Exercise objective
Every line in the material below that includes "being" should be copied.

--- START ---

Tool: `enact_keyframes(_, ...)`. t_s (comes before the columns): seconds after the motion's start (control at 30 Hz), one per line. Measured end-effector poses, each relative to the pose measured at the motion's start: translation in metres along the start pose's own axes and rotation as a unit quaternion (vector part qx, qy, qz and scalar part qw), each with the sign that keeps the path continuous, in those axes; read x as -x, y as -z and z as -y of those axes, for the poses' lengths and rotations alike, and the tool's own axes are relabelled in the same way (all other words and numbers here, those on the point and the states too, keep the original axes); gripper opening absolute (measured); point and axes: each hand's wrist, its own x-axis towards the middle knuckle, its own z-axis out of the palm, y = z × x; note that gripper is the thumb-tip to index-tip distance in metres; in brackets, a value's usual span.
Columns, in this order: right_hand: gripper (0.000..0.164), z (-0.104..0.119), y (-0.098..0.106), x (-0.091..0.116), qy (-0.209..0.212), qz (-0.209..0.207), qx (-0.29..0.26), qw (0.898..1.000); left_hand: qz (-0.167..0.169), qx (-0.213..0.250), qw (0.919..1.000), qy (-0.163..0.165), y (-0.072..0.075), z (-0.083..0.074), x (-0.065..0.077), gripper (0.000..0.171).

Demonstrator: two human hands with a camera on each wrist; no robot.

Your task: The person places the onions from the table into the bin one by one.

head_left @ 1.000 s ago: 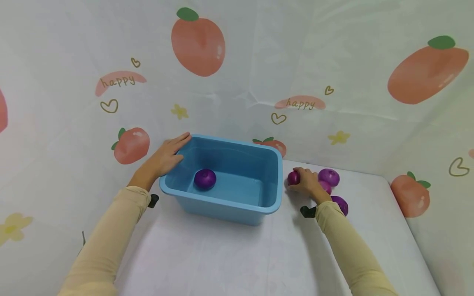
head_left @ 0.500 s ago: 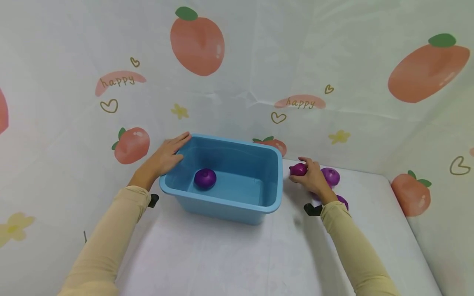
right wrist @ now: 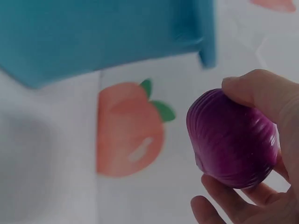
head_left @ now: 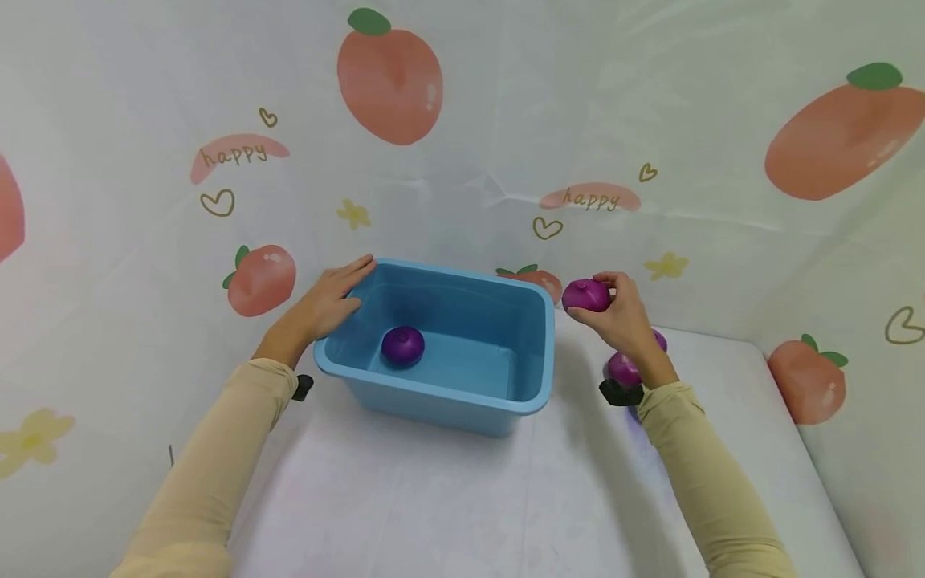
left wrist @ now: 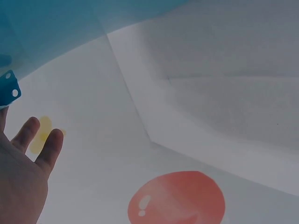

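Observation:
My right hand (head_left: 627, 325) grips a purple onion (head_left: 584, 295) between thumb and fingers, held above the table just right of a blue plastic bin (head_left: 433, 405). In the right wrist view the ribbed skin of this onion (right wrist: 233, 140) shows clearly, with the thumb on one side and fingertips on the other. My left hand (head_left: 328, 303) rests on the bin's left rim, fingers extended along it and thumb over the inside. One darker purple onion (head_left: 402, 347) lies on the bin floor, toward its left end.
More onions (head_left: 621, 369) lie on the table under and behind my right wrist, partly hidden by it. The white tabletop (head_left: 433, 498) extends in front of the bin. A fruit-printed backdrop (head_left: 462, 144) rises close behind the bin.
My right hand has picked up the onion from the table right of the bin and raised it upward. The left hand and the bin have stayed in place.

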Motion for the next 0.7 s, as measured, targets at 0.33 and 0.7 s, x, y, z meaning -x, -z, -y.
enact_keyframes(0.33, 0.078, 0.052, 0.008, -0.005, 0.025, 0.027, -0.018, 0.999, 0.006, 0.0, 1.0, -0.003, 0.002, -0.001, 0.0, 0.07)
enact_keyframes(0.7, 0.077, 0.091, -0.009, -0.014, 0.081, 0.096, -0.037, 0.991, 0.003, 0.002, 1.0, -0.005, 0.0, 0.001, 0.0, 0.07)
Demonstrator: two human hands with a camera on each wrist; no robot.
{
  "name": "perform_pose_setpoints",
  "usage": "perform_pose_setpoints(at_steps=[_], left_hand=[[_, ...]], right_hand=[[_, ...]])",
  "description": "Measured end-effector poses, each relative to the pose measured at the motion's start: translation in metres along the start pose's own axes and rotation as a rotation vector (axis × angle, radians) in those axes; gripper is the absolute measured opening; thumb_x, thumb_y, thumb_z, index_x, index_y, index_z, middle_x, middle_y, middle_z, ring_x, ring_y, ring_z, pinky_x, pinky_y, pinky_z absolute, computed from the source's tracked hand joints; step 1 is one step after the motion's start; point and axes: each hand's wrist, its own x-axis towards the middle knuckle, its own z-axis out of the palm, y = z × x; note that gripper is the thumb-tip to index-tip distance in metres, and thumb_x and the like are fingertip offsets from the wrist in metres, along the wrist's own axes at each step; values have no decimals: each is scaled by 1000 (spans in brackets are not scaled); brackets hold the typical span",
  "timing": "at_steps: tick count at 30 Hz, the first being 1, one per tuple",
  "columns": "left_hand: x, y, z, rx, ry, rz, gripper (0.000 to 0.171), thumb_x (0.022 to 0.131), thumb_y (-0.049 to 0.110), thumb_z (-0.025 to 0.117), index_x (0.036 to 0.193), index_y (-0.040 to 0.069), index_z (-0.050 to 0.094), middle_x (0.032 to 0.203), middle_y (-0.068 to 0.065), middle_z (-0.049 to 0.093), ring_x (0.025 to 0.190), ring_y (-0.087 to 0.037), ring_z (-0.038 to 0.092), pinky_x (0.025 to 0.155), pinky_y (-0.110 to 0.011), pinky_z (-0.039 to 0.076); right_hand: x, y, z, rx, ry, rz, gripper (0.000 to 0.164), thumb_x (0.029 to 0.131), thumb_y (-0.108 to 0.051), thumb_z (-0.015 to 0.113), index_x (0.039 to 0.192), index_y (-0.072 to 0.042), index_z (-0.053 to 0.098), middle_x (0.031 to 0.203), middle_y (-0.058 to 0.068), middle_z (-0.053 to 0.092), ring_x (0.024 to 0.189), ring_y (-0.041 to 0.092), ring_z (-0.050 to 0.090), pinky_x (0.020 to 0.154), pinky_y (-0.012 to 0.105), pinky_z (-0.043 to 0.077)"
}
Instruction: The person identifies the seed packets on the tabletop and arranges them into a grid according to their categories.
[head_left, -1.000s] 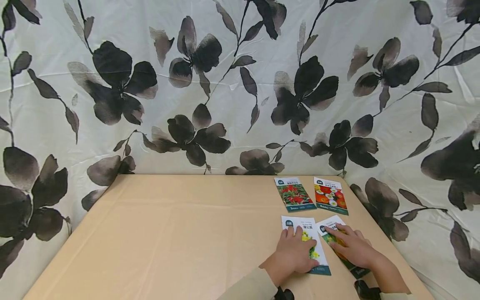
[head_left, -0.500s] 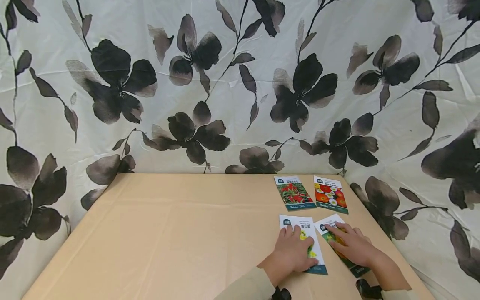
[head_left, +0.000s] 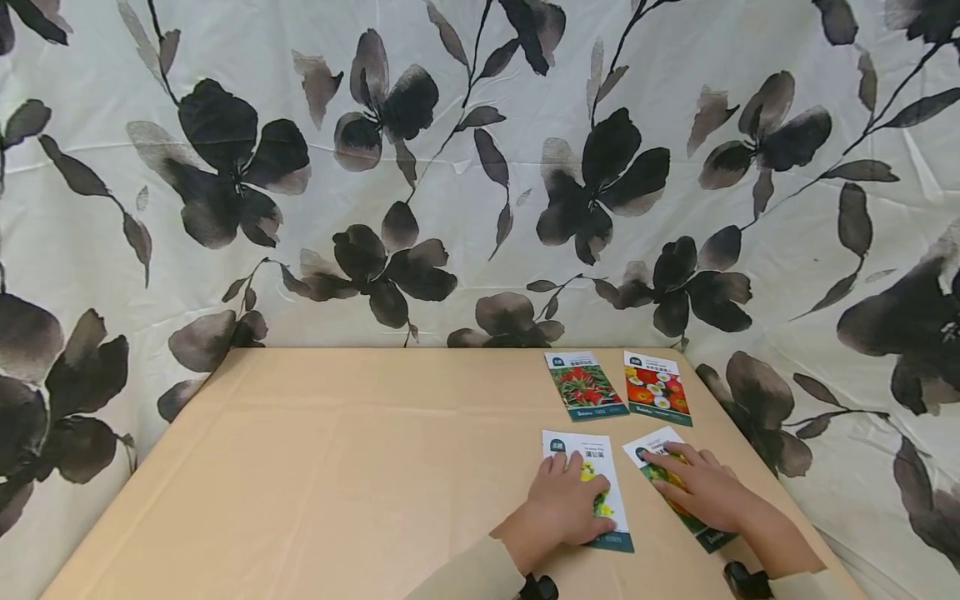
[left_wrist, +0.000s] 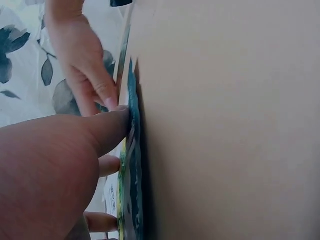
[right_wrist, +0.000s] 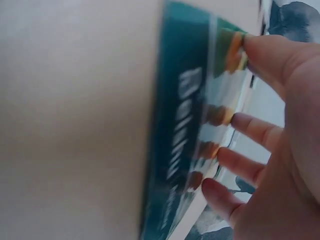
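In the head view my left hand [head_left: 558,504] rests on a white seed packet [head_left: 600,454] printed with yellow flowers and a blue band at its lower end. Its fingertips and thumb press on the packet's face. The left wrist view shows this packet [left_wrist: 135,175] edge-on, the thumb on top near the blue band. To the right, my right hand [head_left: 705,493] lies with spread fingers on a tilted seed packet [head_left: 712,537] with orange flowers. Seen in the right wrist view, its fingertips [right_wrist: 243,121] touch the printed face above the dark green band. Both hands cover part of the pictures.
Two more seed packets lie farther back, one with spiky red flowers [head_left: 587,386] and one with red, orange and white flowers [head_left: 658,388]. The tan table [head_left: 337,467] extends far to the left. Behind it hangs a floral cloth [head_left: 480,192].
My left hand has slid the yellow-flower packet to the left, widening the gap to the orange-flower packet. The right hand stays on its packet almost in place.
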Motion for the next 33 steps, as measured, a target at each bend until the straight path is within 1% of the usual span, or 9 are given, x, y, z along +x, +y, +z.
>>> perform_pose_setpoints(at_steps=[3,7,10,13,17,21,28,33], left_hand=[[-5,-6,0,-13,-2,3,56,89,74,58,141,55,51,162,1,37,145,-25,35,123,-45,28],[-12,-15,-1,-4,10,6,57,88,74,58,141,55,51,159,0,40,140,-24,37,122,-46,29],[-17,-22,0,16,24,6,57,88,75,58,140,55,52,152,-1,44,133,-24,38,119,-45,32],[-21,-29,-1,23,35,2,56,88,75,58,140,54,52,148,-2,46,131,-24,39,117,-45,33],[-28,-37,-2,19,46,3,56,89,74,58,141,52,53,147,-4,46,130,-26,40,116,-46,33],[-34,-46,-1,10,53,7,56,90,73,58,141,50,53,147,-5,46,130,-27,40,116,-47,33],[-44,-60,-4,-22,50,3,56,91,70,59,142,48,53,156,-8,41,140,-30,38,119,-49,31],[-52,-69,-4,-23,61,8,56,92,67,60,144,45,54,157,-10,42,140,-32,39,119,-51,31]], right_hand=[[-1,1,0,6,0,-22,56,97,-53,62,146,-27,57,153,23,43,131,52,42,95,78,39],[-1,2,3,30,2,-51,55,98,-51,61,148,-28,55,156,22,42,140,55,36,98,81,35],[0,4,5,46,-3,-67,56,99,-51,60,149,-27,54,158,22,41,142,56,34,99,81,35],[0,5,6,64,-10,-73,56,99,-51,60,149,-26,53,159,23,40,144,56,33,100,79,36],[-1,6,6,73,-17,-80,56,99,-50,60,149,-26,53,158,23,40,144,56,33,102,76,38],[0,7,6,64,-21,-83,56,99,-49,60,150,-26,53,158,23,40,143,55,34,102,75,38],[3,5,6,31,-27,-64,57,99,-51,60,151,-28,52,154,21,40,139,51,37,101,77,35],[6,7,5,39,-50,-49,58,99,-52,59,151,-29,51,154,21,39,136,48,39,99,75,37]])
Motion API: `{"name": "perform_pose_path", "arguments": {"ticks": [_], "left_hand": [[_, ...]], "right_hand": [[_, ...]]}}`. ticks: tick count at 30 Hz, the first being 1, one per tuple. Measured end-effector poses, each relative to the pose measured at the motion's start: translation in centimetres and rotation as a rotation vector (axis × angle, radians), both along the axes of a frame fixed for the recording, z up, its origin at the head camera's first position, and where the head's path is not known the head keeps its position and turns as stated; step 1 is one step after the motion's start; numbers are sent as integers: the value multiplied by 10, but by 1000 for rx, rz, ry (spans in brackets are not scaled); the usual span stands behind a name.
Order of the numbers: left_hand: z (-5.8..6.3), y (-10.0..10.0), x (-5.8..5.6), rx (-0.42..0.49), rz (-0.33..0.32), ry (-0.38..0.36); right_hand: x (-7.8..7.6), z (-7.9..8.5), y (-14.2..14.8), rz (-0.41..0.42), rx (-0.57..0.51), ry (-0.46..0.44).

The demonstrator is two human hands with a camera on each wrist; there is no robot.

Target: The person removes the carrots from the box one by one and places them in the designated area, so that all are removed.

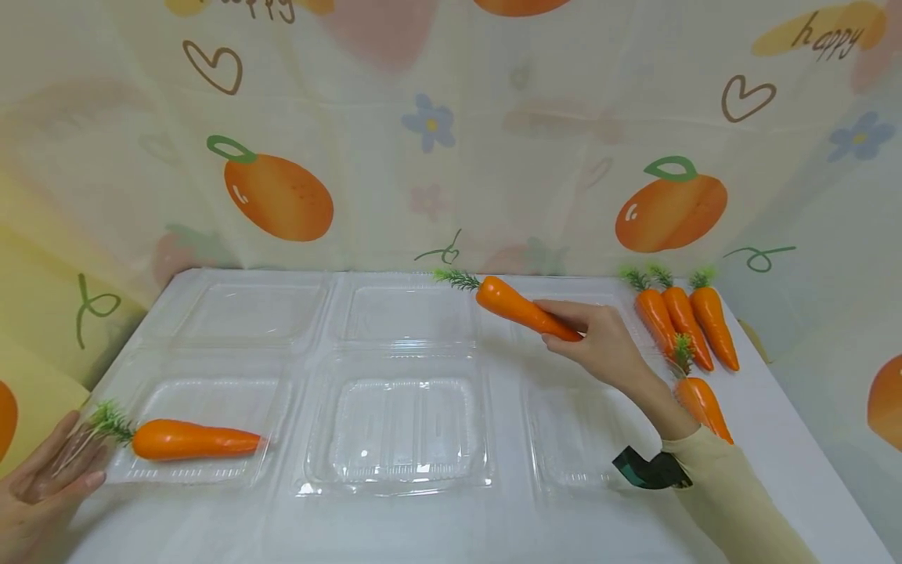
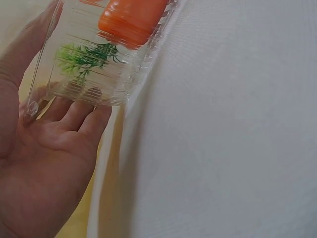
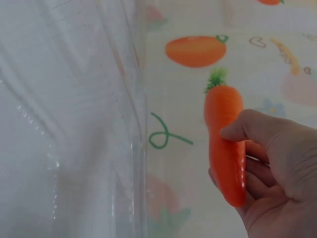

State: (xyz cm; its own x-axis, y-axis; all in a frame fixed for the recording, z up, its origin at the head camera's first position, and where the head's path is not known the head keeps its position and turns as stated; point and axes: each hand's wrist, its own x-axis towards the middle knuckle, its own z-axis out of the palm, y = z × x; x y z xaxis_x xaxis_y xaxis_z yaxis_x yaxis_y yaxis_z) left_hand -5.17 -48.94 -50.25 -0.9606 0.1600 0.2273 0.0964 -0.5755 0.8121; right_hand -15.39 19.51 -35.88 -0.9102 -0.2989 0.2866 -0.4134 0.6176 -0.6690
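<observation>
In the head view, my right hand (image 1: 599, 345) grips an orange carrot (image 1: 517, 305) by its narrow end. The carrot is raised above the containers, green top pointing left. The right wrist view shows the thumb pressed along one side of this carrot (image 3: 225, 144), with fingers behind it. At the lower left, my left hand (image 1: 49, 478) holds the near-left end of a clear plastic container (image 1: 204, 389), thumb and fingers on either side of it. Another carrot (image 1: 190, 440) lies lengthwise there. Its leafy top (image 2: 84, 59) shows through the ribbed plastic in the left wrist view.
Several clear plastic containers stand in two rows, including a front middle one (image 1: 398, 427) and a front right one (image 1: 578, 439). Several carrots (image 1: 712, 325) lie at the table's right side, one (image 1: 705, 403) partly behind my right forearm. A fruit-print cloth (image 1: 479, 180) hangs behind the white table (image 1: 395, 533).
</observation>
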Motion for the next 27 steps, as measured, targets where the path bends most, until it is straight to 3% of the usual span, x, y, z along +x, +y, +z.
{"name": "perform_pose_path", "arguments": {"ticks": [7, 12, 17, 27], "left_hand": [[1, 1, 2, -33, -11, 8], [3, 4, 2, 13, -18, 1], [11, 10, 3, 63, -34, -20], [31, 30, 9, 30, -7, -36]], "right_hand": [[9, -3, 22, -82, 52, -25], [14, -6, 34, -108, 59, -2], [20, -10, 43, -125, 43, 8], [40, -10, 69, -264, 31, -9]]}}
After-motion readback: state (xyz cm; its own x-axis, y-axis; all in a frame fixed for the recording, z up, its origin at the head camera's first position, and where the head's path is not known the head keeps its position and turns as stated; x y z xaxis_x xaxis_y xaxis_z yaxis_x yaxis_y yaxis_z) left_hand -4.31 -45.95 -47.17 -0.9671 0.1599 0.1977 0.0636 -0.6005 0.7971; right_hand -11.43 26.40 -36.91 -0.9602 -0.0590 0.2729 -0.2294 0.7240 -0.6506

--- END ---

Answer
  "timing": "at_steps: tick count at 30 Hz, the first being 1, one per tuple",
Motion API: `{"name": "perform_pose_path", "arguments": {"ticks": [_], "left_hand": [[_, ...]], "right_hand": [[_, ...]]}}`. ticks: tick count at 30 Hz, the first being 1, one per tuple. Measured end-effector poses, each relative to the pose measured at the motion's start: translation in centimetres and rotation as a rotation vector (axis × angle, radians), both along the axes of a frame fixed for the recording, z up, its origin at the head camera's first position, and where the head's path is not known the head keeps its position and turns as stated; step 1 is one step after the motion's start; numbers are sent as integers: the value multiplied by 10, but by 1000 for rx, rz, ry (spans in brackets are not scaled); the usual span stands behind a name.

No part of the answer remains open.